As Bee moved forward, each step caused more blood to seep from the gash on her back. Trickling down her legs, the pain surged anew, her earlier adrenaline rush subsiding into a torturous, all-consuming throb.
“Let me get that for you,” murmured the Worm close to Bee’s ear, making her tense up. The agony swiftly dissipated, yet she was under constant scrutiny. Exchanging anxious glances with her captors, hoping they didn’t suspect the truth of her infestation.
“Maybe I should tell them,” Bee thought.
“No, they wouldn’t understand, Sweetheart,” the Worm said. “They would hurt you. We have to get away.”
Thus, Bee marched on, struggling to maintain an upright posture when she felt more comfortable crouching down, escorted by these peculiar beings, humanoid in form yet alien in essence. They guided her through the labyrinthine tunnels, eventually merging into a vast stairwell. Here, the steps descended endlessly, devoid of the familiar bioluminescent glow. Instead, a piercing light from above fractured the darkness, mingling with the cacophony of unfamiliar voices.

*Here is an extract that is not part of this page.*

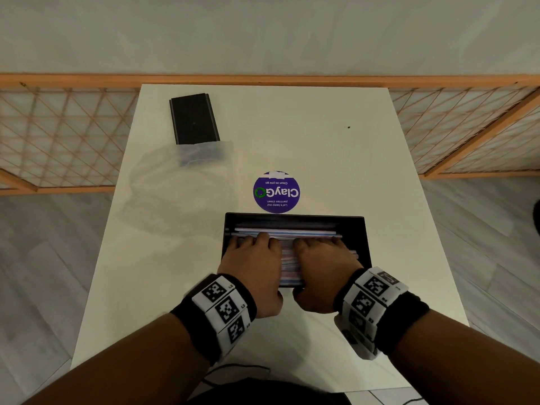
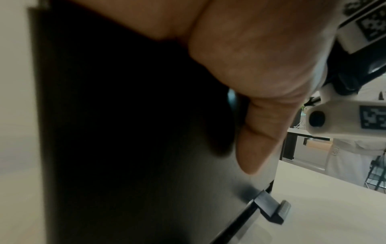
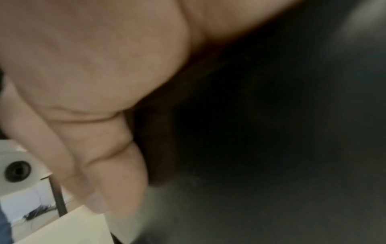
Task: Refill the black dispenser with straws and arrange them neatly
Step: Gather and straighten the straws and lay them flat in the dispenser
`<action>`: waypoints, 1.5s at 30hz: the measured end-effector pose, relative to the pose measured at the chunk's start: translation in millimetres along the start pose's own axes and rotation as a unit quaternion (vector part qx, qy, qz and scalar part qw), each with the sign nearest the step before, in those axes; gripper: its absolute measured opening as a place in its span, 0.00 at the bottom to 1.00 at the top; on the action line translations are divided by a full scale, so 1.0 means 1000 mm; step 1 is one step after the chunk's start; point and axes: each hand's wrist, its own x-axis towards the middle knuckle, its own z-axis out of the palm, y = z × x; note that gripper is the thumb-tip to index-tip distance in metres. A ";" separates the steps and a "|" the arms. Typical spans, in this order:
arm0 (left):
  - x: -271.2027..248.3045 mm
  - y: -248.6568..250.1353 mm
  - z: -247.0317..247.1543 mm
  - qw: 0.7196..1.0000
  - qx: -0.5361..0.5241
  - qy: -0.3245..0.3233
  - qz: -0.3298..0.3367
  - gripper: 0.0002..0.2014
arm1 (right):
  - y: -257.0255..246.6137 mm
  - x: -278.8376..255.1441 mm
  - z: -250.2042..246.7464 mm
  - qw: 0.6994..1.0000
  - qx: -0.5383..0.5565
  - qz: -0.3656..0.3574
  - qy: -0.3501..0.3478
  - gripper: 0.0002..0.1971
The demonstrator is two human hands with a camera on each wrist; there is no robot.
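The black dispenser [image 1: 355, 229] stands open near the table's front, with a layer of pastel straws [image 1: 289, 258] lying crosswise inside. Both hands are on it side by side. My left hand [image 1: 251, 258] lies fingers-down on the left part of the straws, and my right hand [image 1: 324, 258] on the right part. Each thumb hangs down outside the near wall. The left wrist view shows the left thumb [image 2: 261, 132] lying flat along the dark wall [image 2: 135, 148]. In the blurred right wrist view the right thumb [image 3: 108, 173] rests against the same wall [image 3: 271, 148]. The fingertips are hidden.
A black lid [image 1: 194, 118] lies at the table's back left, its near end under a crumpled clear plastic bag [image 1: 181, 194]. A round purple sticker [image 1: 276, 192] sits just behind the dispenser. An orange lattice fence [image 1: 67, 133] runs behind the white table [image 1: 380, 159].
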 end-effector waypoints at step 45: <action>0.003 -0.003 0.001 0.999 -0.040 -0.003 0.015 0.35 | 0.006 -0.004 -0.001 0.999 0.014 0.035 -0.012 0.39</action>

Hastily erected signs labelled this area as Ascending Junction 101-58, starkly contrasting the organic surroundings.
“Stop. There. Don’t move.”
The pale enforcers encircled Bee, and the one before her nudged her forcibly, signalling her to remain motionless. Her gaze shifted from the glaring light above, only to notice they weren’t alone. A procession of warriors, garbed similarly to her captors, ascended the vast stairway. Each bore the marks of battle — defeated, wounded, their bodies scarred and blackened by combat. Many were grievously injured, some missing limbs, each carrying the heavy burden of lost hope in their weary steps.
The duo escorting Bee exuded an air of dignity, in stark contrast to the wounded procession. As numerous injured warriors trudged by, one of their leaders halted to scrutinise the trio. He looked formidable, encased in metallic armour, hints of his strong jointed carapace segments peeking through beneath.
“‘Ware,” the commander hissed, his multifaceted eyes locking onto Bee while he spoke to her captors. “The warrens and the filter are lost, and the City has shown its ferity this day.”
Bee averted her gaze, weighed down by guilt. Were these warriors harmed in their search for her? Her unease was swiftly met with a firm grip on one of the siphons on her back, forcing her to remain upright and motionless.
“We won. Look at it! We won,” one of her pale captors barked, presenting Bee like a prize. “The Eidolon will be here soon.”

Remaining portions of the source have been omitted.